Exercise aim: In the listing below, find each line with the string "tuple" and return it.

Data supplied:
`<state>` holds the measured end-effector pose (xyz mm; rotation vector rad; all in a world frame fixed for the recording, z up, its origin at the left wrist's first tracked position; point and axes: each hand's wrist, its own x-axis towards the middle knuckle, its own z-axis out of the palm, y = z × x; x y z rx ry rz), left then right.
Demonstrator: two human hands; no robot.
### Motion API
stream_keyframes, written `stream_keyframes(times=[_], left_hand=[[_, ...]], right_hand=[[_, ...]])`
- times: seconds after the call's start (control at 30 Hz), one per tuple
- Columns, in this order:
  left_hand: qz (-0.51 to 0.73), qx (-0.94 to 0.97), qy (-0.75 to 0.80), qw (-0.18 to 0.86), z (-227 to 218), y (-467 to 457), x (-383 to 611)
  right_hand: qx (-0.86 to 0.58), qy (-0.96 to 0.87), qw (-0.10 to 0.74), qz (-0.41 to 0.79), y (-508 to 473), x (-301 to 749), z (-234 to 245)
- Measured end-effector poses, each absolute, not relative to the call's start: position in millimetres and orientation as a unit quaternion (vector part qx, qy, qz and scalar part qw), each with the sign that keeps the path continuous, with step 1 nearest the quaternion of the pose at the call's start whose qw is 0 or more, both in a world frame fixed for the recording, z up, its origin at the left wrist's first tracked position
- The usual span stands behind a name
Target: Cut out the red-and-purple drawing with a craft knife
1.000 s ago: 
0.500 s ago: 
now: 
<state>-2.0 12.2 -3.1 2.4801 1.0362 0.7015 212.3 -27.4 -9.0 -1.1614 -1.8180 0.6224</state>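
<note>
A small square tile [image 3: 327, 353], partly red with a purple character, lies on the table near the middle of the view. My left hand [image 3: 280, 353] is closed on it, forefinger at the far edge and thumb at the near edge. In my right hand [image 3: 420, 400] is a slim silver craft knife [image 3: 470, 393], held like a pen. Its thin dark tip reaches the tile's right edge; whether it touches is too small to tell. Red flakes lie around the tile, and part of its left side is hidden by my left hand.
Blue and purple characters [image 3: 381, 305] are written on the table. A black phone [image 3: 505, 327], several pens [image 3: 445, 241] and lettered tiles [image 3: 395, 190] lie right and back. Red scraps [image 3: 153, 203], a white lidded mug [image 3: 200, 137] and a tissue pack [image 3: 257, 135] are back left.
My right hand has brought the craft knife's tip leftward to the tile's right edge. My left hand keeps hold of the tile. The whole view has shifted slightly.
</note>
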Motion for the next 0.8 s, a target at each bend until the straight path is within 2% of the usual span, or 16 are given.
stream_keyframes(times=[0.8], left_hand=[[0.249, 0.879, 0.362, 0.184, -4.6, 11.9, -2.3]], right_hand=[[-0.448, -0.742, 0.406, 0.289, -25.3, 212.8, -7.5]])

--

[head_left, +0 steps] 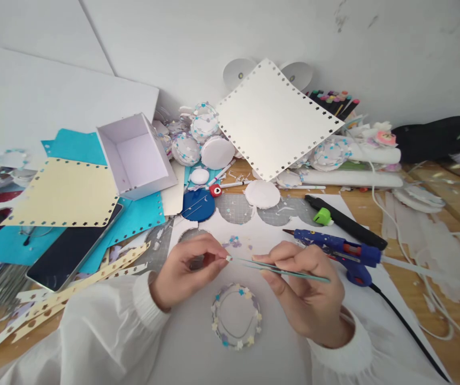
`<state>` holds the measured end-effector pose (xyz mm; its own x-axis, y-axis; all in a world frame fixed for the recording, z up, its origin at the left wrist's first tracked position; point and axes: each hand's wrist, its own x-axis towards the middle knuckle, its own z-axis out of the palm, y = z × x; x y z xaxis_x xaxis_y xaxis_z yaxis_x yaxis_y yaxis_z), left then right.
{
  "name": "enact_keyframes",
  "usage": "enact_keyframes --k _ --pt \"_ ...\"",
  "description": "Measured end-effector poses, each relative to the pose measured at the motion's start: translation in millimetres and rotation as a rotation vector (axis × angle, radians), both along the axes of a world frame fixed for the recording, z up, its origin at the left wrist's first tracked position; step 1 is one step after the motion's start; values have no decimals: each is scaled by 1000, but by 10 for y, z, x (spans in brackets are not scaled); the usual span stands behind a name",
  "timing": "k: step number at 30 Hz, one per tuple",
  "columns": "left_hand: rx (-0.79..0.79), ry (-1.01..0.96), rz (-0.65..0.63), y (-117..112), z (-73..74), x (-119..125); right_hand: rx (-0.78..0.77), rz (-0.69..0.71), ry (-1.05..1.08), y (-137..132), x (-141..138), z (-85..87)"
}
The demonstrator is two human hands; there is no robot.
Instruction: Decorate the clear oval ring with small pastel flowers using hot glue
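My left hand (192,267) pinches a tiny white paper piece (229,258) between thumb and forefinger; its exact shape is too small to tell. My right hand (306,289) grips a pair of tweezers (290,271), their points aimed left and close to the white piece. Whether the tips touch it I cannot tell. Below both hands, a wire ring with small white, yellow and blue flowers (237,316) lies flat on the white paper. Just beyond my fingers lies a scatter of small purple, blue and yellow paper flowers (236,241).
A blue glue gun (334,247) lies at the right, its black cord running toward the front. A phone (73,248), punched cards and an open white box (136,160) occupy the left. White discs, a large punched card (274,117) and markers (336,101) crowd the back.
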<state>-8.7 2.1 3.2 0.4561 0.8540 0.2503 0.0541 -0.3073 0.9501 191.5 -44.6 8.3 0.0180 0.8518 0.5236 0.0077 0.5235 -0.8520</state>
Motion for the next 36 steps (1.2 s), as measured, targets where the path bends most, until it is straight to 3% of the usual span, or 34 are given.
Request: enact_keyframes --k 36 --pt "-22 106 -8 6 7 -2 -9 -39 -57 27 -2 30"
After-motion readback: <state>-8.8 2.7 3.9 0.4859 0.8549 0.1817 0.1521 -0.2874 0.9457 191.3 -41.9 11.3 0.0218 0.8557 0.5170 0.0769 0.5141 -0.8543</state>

Solved problem:
- times: seconds after the call's start (control at 30 Hz), one per tuple
  "timing": "k: step number at 30 Hz, one per tuple",

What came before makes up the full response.